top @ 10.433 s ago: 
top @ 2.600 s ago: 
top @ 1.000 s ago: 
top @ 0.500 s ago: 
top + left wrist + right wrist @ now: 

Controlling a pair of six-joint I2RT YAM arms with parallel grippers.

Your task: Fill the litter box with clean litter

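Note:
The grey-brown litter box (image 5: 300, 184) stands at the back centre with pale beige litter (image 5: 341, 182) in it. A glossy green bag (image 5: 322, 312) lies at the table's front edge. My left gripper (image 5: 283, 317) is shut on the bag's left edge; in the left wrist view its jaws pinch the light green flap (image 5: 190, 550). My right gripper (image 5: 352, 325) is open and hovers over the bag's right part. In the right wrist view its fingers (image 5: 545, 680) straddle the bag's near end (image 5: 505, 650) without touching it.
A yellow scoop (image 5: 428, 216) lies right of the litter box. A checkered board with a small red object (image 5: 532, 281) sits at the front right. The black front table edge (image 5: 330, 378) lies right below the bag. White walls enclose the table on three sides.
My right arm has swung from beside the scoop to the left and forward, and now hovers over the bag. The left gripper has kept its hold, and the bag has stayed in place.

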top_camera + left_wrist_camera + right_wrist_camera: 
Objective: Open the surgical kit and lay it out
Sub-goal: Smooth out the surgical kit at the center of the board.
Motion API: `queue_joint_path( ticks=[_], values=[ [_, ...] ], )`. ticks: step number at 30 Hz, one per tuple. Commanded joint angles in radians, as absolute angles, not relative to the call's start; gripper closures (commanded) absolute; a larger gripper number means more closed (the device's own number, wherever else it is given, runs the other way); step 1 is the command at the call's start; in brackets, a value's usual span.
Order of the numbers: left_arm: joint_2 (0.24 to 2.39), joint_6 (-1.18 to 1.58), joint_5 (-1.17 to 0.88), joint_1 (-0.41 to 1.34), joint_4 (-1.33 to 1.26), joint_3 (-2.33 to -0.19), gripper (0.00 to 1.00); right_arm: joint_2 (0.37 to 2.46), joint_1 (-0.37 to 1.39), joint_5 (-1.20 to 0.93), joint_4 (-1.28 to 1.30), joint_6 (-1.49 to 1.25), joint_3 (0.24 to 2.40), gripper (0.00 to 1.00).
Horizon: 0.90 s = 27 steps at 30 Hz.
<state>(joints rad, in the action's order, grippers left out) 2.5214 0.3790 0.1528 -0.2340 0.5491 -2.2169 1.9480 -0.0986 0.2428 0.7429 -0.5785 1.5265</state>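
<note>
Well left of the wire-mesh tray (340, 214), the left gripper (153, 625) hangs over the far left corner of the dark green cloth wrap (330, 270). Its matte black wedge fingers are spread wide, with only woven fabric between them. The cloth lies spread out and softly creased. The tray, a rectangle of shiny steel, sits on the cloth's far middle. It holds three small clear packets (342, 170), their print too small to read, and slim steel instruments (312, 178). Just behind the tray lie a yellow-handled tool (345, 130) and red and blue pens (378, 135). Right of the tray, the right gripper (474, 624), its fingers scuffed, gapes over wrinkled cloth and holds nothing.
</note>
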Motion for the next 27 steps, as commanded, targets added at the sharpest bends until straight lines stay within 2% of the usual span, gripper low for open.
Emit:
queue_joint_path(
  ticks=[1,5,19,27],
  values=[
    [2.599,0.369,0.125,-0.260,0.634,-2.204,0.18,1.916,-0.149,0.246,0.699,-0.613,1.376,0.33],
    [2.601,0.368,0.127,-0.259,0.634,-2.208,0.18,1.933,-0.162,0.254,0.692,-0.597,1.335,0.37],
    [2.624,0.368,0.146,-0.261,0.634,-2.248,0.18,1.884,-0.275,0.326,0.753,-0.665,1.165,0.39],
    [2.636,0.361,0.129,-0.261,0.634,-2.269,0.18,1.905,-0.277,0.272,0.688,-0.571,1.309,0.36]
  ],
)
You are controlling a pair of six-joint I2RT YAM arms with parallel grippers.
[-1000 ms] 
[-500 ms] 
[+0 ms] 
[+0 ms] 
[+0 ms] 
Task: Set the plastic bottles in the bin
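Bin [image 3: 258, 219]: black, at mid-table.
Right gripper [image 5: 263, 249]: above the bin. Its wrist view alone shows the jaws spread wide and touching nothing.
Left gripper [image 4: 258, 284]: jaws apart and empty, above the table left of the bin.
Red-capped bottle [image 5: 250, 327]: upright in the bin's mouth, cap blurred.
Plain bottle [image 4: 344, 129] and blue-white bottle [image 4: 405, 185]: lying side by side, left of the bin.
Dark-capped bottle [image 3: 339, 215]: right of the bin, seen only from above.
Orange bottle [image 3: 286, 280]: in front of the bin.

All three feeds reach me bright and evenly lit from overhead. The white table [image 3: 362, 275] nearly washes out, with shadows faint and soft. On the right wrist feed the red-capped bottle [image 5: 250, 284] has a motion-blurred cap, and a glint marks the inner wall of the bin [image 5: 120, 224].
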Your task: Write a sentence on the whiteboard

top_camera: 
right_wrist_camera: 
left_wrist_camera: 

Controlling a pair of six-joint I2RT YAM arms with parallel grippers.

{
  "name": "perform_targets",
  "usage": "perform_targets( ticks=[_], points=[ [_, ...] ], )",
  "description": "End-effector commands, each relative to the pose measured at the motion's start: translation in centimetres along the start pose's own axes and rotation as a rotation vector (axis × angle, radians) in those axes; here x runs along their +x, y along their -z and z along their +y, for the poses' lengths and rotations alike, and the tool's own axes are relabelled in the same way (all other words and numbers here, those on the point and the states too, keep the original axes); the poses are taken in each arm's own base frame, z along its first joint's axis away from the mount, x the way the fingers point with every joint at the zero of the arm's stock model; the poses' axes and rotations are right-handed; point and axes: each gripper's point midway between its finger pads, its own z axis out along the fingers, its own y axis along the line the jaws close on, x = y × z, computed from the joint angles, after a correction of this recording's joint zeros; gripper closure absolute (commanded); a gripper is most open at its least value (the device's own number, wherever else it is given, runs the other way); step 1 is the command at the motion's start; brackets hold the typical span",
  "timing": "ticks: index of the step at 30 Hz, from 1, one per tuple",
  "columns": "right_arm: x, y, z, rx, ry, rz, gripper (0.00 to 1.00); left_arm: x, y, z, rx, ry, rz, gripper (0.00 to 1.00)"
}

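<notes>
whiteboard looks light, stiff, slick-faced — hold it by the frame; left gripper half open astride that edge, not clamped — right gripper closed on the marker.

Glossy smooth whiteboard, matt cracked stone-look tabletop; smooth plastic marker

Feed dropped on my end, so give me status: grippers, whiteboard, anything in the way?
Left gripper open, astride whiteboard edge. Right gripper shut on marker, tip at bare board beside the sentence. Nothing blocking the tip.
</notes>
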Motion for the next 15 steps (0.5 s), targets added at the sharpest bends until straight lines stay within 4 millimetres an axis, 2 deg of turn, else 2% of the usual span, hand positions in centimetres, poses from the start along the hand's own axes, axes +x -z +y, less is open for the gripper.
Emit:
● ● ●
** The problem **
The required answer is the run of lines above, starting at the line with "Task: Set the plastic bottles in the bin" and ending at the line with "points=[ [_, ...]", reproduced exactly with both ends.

** Response to this task **
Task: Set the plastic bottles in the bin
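Bin [image 3: 258, 219]: black, at mid-table.
Right gripper [image 5: 263, 249]: above the bin. Its wrist view alone shows the jaws spread wide and touching nothing.
Left gripper [image 4: 258, 284]: jaws apart and empty, above the table left of the bin.
Red-capped bottle [image 5: 250, 327]: upright in the bin's mouth, cap blurred.
Plain bottle [image 4: 344, 129] and blue-white bottle [image 4: 405, 185]: lying side by side, left of the bin.
Dark-capped bottle [image 3: 339, 215]: right of the bin, seen only from above.
Orange bottle [image 3: 286, 280]: in front of the bin.

All three feeds reach me bright and evenly lit from overhead. The white table [image 3: 362, 275] nearly washes out, with shadows faint and soft. On the right wrist feed the red-capped bottle [image 5: 250, 284] has a motion-blurred cap, and a glint marks the inner wall of the bin [image 5: 120, 224].
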Your task: Write a sentence on the whiteboard

top_camera: 
right_wrist_camera: 
left_wrist_camera: 

Controlling a pair of six-joint I2RT YAM arms with parallel grippers.

{
  "name": "perform_targets",
  "usage": "perform_targets( ticks=[_], points=[ [_, ...] ], )",

Nothing else remains in this exercise.